Hrm... this ends up reinstalling way to many modules. I think we may
need to encode a guid in the car which can be inspected to find out
if an installed car is the same as a car to be installed... so that
we can intelligently skip reinstalling a car... instead of blindly
skipping or reinstalling.
--jason
On Oct 25, 2006, at 1:49 PM, Jason Dillon wrote:
Since people is still down I can't do much on gbuild, as there are
too may deps missing, and it would take too long to build the deps
or upload from my network...
I looked into this problem... may have a fix, though I'm not 100%
sure this is all that needs to be done. Looks like when we install
configs into the assembly's target store, we skip modules that
exist already. I'm going to add a flag (default to true) which
will trigger existing modules to be uninstalled first instead of
just skipping them.
--jason
On Oct 19, 2006, at 4:34 PM, Dain Sundstrom wrote:
I don't understand how any of this stuff works. All I know is
when I run mvn install I don't get my source changes. It would be
nice to have a single command that does something reasonable.
-dain
On Oct 19, 2006, at 4:17 PM, David Jencks wrote:
It might help anyone trying to fix this if you can determine what
is out of date in the assembly.

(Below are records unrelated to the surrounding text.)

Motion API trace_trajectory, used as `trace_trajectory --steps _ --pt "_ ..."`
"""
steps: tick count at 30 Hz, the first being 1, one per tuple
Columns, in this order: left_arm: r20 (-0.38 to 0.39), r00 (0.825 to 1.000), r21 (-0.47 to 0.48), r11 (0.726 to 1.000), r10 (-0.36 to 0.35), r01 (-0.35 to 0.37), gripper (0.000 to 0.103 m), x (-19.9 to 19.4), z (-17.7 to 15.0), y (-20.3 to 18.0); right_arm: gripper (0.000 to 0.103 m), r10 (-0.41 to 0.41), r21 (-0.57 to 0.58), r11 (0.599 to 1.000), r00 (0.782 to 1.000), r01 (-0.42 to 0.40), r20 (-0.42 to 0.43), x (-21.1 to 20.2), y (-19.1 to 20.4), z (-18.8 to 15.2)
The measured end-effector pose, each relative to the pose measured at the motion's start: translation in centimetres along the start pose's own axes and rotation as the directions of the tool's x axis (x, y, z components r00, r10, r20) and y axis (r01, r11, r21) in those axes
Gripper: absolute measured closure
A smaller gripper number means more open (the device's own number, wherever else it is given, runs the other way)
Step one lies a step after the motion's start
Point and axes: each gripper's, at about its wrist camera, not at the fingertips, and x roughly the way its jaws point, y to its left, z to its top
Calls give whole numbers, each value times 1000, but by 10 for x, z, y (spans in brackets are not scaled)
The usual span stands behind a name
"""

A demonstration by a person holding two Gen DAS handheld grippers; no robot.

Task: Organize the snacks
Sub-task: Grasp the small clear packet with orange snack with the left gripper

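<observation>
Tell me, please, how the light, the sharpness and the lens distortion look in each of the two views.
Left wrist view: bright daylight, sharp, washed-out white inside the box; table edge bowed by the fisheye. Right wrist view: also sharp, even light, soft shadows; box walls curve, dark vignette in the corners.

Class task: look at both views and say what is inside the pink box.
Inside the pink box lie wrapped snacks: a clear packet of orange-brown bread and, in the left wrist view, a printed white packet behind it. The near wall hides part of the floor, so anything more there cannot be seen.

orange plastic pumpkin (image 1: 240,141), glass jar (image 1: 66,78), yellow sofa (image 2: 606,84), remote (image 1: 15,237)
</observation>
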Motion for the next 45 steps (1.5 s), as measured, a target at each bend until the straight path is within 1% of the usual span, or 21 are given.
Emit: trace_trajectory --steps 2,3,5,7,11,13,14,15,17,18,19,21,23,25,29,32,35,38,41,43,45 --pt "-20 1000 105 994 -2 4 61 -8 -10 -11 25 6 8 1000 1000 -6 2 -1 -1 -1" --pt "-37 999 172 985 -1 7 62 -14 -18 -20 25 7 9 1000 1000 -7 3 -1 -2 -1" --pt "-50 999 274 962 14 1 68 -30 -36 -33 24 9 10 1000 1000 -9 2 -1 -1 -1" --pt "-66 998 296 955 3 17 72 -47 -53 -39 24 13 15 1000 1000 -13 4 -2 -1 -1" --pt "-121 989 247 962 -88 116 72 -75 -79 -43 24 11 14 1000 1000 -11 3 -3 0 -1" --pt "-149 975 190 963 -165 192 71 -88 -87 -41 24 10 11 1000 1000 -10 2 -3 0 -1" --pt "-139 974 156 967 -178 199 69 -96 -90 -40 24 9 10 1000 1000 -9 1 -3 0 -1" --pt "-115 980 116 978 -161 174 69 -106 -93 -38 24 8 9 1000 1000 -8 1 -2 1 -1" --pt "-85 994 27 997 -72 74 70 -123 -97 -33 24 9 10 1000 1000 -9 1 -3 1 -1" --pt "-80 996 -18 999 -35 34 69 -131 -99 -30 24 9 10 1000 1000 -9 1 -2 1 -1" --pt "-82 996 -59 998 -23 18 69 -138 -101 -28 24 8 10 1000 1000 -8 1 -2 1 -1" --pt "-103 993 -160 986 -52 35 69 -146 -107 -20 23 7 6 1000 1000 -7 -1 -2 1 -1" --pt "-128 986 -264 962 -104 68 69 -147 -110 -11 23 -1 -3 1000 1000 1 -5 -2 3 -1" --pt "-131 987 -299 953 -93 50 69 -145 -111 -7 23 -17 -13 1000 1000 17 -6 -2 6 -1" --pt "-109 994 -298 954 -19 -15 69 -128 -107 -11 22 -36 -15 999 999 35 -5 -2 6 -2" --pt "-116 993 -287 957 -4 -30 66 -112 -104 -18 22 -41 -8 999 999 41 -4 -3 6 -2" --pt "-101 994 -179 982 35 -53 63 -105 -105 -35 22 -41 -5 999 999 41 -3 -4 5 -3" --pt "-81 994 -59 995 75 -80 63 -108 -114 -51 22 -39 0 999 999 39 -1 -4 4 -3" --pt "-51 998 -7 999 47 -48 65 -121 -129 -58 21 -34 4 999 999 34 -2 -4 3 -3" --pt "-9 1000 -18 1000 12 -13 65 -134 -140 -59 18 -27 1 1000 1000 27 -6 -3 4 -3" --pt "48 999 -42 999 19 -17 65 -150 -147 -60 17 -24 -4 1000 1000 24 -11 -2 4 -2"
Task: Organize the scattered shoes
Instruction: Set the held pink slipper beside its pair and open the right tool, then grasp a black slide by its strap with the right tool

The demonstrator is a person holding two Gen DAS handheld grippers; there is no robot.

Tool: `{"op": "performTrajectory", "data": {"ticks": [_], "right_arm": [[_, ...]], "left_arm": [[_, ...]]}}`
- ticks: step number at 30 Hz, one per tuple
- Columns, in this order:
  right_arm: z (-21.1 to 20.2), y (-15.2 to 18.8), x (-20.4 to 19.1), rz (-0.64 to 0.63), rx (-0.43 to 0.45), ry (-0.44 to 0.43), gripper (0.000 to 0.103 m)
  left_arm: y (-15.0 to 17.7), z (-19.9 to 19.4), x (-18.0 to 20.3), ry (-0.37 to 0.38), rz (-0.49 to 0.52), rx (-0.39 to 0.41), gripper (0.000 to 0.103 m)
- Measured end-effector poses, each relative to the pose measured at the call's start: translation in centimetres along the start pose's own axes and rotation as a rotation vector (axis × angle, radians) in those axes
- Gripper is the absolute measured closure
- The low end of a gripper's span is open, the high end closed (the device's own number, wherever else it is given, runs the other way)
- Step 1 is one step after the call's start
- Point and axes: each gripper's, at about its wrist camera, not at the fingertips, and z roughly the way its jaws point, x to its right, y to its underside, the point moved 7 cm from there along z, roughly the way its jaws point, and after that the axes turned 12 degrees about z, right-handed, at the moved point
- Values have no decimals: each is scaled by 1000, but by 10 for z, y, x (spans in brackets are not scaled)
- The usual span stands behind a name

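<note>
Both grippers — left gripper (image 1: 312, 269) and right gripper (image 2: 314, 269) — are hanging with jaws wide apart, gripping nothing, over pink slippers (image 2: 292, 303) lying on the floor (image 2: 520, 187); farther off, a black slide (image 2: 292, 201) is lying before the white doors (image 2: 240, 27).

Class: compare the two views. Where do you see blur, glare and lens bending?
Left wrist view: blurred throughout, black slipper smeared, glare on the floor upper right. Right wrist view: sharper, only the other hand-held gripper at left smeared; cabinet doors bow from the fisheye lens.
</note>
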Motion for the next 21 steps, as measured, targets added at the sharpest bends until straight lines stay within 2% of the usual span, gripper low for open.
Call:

For instance,
-- assembly might pick up timestamped jars instead of locally
build -SNAPSHOT jars
-- assembly might include old copies of jars
As workarounds for the first you can build offline after removing
all g. timestamped jars from your m2 repo
for the second perhaps running mvn -o clean install in assembly
would help.
Pesonally I try to only rebuild stuff that I've changed or
depends on stuff I've changed
thanks
david jencks
On Oct 19, 2006, at 3:40 PM, Dain Sundstrom wrote:
The tck is moving very slow because when I make a simple change
to a jar the final assembly is getting the old code. For
example, I do the following:
* changing some code (In my case naming)
* run "mvn install" from the geronimo/server/trunk
At this point if I unpack an assembly and debug, it I get the
old code. The only way I have found around this is to run a
clean build (and a clean build again in the tck), which means
the turn around time to test a single fix to a tck bug is about
30 minutes. Can someone please fix this?